### WHAT IS BEING ASKED
Please transcribe the listing that follows exactly; images are to be excluded.

### AVAILABLE DATA
-*-*-

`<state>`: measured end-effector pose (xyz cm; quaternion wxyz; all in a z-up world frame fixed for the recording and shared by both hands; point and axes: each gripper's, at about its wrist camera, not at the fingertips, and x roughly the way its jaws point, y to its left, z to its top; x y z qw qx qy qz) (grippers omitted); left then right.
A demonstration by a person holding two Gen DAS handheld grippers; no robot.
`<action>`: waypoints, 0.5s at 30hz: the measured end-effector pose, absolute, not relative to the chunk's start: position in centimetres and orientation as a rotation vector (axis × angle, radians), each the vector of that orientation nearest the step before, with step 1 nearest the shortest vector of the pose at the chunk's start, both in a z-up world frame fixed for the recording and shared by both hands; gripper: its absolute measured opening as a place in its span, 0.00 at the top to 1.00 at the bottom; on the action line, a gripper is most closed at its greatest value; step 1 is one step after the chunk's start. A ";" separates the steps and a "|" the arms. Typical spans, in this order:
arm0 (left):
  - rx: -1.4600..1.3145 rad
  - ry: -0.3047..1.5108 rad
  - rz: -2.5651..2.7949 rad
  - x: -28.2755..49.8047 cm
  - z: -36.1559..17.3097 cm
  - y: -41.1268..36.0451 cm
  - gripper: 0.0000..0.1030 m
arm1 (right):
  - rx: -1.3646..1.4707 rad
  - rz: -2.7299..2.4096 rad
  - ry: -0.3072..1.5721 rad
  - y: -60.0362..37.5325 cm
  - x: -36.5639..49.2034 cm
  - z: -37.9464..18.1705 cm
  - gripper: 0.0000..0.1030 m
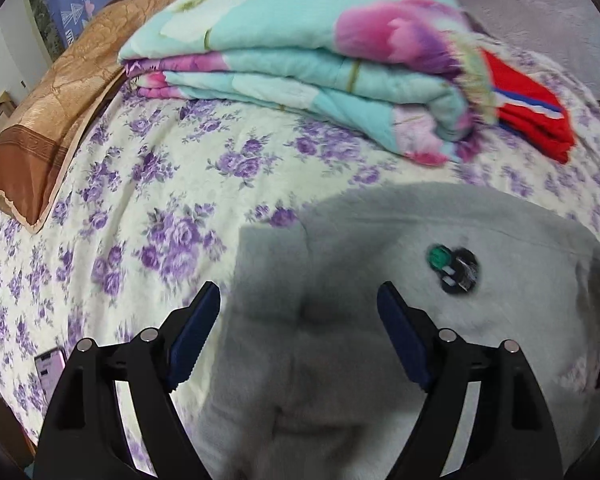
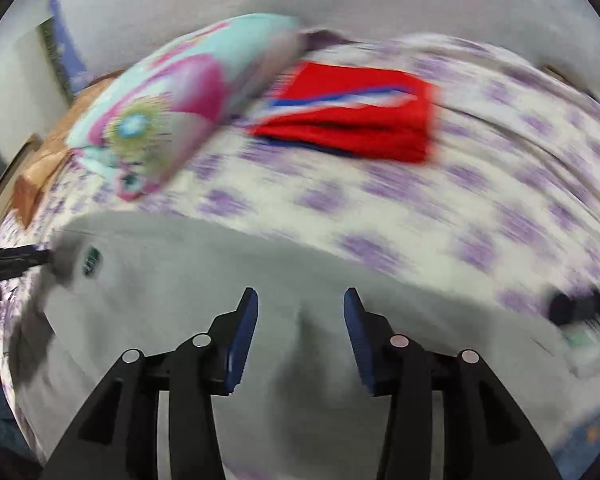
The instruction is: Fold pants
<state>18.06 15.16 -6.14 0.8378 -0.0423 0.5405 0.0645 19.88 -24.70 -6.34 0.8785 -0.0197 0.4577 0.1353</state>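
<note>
Grey pants (image 1: 340, 280) lie folded on the floral bedsheet (image 1: 140, 208), with a small green and black logo (image 1: 454, 266) on top. My left gripper (image 1: 299, 300) is open, its jaws wide apart above the pants' left part, holding nothing. In the right wrist view the pants (image 2: 204, 280) fill the lower half, the logo (image 2: 91, 260) at left. My right gripper (image 2: 300, 306) is open over the cloth, empty. That view is motion-blurred. The other gripper's dark tip (image 2: 16, 262) shows at the left edge.
A folded teal floral quilt (image 1: 308, 60) lies behind the pants, with a folded red garment (image 1: 532, 108) to its right. A brown pillow (image 1: 52, 120) is at left. A phone (image 1: 50, 368) lies near the bed's left edge. A dark object (image 2: 580, 306) sits at right.
</note>
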 end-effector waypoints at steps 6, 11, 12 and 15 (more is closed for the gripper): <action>-0.064 1.133 0.050 14.9 -6.4 12.5 0.19 | -0.003 0.112 1.018 -33.7 17.7 -8.3 0.56; -0.028 1.191 0.106 15.5 -8.6 11.9 0.19 | -0.006 -0.119 1.046 -38.0 19.7 -11.4 0.65; -0.028 1.191 0.109 15.5 -8.3 11.9 0.19 | -0.004 -0.129 1.026 -37.3 19.5 -10.7 0.59; -0.011 1.144 0.082 15.6 -6.9 12.0 0.19 | -0.043 -0.043 0.954 -34.5 18.6 -8.7 0.40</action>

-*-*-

### EXERCISE SOLUTION
`<state>`: measured end-effector pose (xyz cm; quaternion wxyz; all in a z-up world frame fixed for the recording and shared by both hands; point and axes: each gripper's, at about its wrist camera, not at the fingertips, and x roughly the way its jaws point, y to its left, z to its top; x y z qw qx qy qz) (grippers omitted); left then right.
A demonstration by a person holding two Gen DAS handheld grippers; no robot.
`<action>`: waypoints, 0.5s at 30hz: the measured end-effector pose, absolute, not relative to the chunk's start: position in centimetres and orientation as a rotation vector (axis × angle, radians), each the vector of that orientation nearest the step before, with step 1 nearest the shortest vector of the pose at the chunk's start, both in a z-up world frame fixed for the recording and shared by both hands; gripper: its absolute measured opening as a place in its span, 0.00 at the top to 1.00 at the bottom; on the action line, a gripper is most closed at its greatest value; step 1 is one step after the chunk's start. A ";" separates the steps and a "|" the arms. Typical spans, in this order:
arm0 (left):
  - rx: -1.4600..1.3145 rad
  - ry: -0.3047..1.5108 rad
  - rz: -2.5651..2.7949 rad
  - x: -28.2755..49.8047 cm
  - z: -36.1559..17.3097 cm
  - y: -41.1268..36.0451 cm
  - gripper: 0.0000..0.1030 m
arm1 (right):
  - rx: -1.3646..1.4707 rad
  - rz: -2.7299..2.4096 rad
  - ry: -0.3072..1.5721 rad
  - y: -60.0362..37.5325 cm
  - x: -36.5639..49.2034 cm
  - z: -37.9464..18.1705 cm
  - gripper: 0.0000..0.1030 m
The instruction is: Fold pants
<state>18.06 15.16 -6.14 0.8378 -0.0423 0.5405 0.0645 19.88 -24.70 -6.34 0.8785 -0.0197 0.4577 0.1353</state>
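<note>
Grey pants (image 1: 340, 280) lie folded on the floral bedsheet (image 1: 140, 208), with a small green and black logo (image 1: 454, 266) on top. My left gripper (image 1: 299, 300) is open, its jaws wide apart above the pants' left part, holding nothing. In the right wrist view the pants (image 2: 204, 280) fill the lower half, the logo (image 2: 91, 260) at left. My right gripper (image 2: 300, 306) is open over the cloth, empty. That view is motion-blurred. The other gripper's dark tip (image 2: 16, 262) shows at the left edge.
A folded teal floral quilt (image 1: 308, 60) lies behind the pants, with a folded red garment (image 1: 532, 108) to its right. A brown pillow (image 1: 52, 120) is at left. A phone (image 1: 50, 368) lies near the bed's left edge. A dark object (image 2: 580, 306) sits at right.
</note>
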 end-effector waypoints at steps 6, 11, 12 and 15 (more is closed for the gripper): <action>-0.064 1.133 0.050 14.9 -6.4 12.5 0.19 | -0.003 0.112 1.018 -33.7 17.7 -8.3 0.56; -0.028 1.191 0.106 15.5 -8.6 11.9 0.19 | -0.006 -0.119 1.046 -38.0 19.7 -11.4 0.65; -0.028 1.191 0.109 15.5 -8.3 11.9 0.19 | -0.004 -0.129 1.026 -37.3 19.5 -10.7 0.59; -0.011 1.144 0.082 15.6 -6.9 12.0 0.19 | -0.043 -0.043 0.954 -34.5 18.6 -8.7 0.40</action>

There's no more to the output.